Jurisdiction over data should depend on states’ legitimate interests. 

Main Points

  • Data is transmitted around the globe without regard to territorial borders, but governments seeking to regulate or access the data must operate within territorial jurisdictional limits.
  • Barring all law enforcement access to data stored outside the state’s borders could result in a situation in which no country has jurisdiction, if the state where the data is stored lacks jurisdiction over the people authorized to access the data.
  • Belgian courts ruled that any firm offering services in Belgium was subject to jurisdiction there, and that law enforcement could require disclosure of any data received within Belgium; this approach allows a state to bypass other states’ safeguards for human rights.
  • Some laws block local data providers from disclosing data to foreign officials; one nation might compel production of data when the disclosure is forbidden by another nation, creating a direct conflict.
  • In applying Europe's "right to be forgotten," Google warned that requiring worldwide removal of data from search results simply because the data is illegal in France could result in a "global race to the bottom," as other nations demand that their laws also have global reach.
  • Requiring global takedown of unlawful copyrighted materials is less problematic, because over 171 nations have adopted similar standards for copyright infringement.

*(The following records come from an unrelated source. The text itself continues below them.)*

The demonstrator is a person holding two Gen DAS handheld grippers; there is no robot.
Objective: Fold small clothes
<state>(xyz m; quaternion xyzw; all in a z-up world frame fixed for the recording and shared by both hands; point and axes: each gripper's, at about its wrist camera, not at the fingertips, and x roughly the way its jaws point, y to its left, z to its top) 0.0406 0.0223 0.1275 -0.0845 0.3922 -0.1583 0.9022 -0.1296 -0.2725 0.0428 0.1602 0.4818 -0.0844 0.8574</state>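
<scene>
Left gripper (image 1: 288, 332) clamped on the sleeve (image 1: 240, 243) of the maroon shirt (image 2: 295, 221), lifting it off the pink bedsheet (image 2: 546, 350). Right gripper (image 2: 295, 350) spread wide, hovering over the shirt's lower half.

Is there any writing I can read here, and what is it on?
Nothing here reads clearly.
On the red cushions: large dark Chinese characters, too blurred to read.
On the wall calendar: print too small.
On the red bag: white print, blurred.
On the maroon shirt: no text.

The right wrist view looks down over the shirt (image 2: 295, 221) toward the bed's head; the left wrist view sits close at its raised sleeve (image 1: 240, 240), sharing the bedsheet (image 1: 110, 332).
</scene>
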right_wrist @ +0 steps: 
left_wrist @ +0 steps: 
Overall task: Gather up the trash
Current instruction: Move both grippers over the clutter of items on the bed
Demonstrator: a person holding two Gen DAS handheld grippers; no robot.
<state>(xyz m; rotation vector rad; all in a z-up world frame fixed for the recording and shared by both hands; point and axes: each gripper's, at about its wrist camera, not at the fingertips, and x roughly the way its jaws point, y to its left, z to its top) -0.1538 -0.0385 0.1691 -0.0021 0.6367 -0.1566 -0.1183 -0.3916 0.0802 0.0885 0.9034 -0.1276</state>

  • Traditional jurisdictional rules make little sense when applied to data; new rules should map jurisdiction to the legitimate interests of sovereign states, which include:
    • Preventing and prosecuting crime.
    • Protecting the interests of the state’s own citizens and local firms.
  • Three points emerge in considering the evolution of rules for movement of data across borders.
    • Data governance problems are changing our ideas of territorial jurisdiction.
    • Increasingly, territorial regulation has an extraterritorial effect.
    • The large third-party firms that manage data increasingly determine what rules govern and how the rules are applied.
  • Multinational tech firms like Google and Facebook have become key actors in protecting security, privacy, and speech rights.
    • Tech firms should ensure that their data procedures are transparent to users.
    • Public-private partnerships can oversee and certify firms’ compliance.
    • Tech firms should ensure that users are notified when their data is accessed.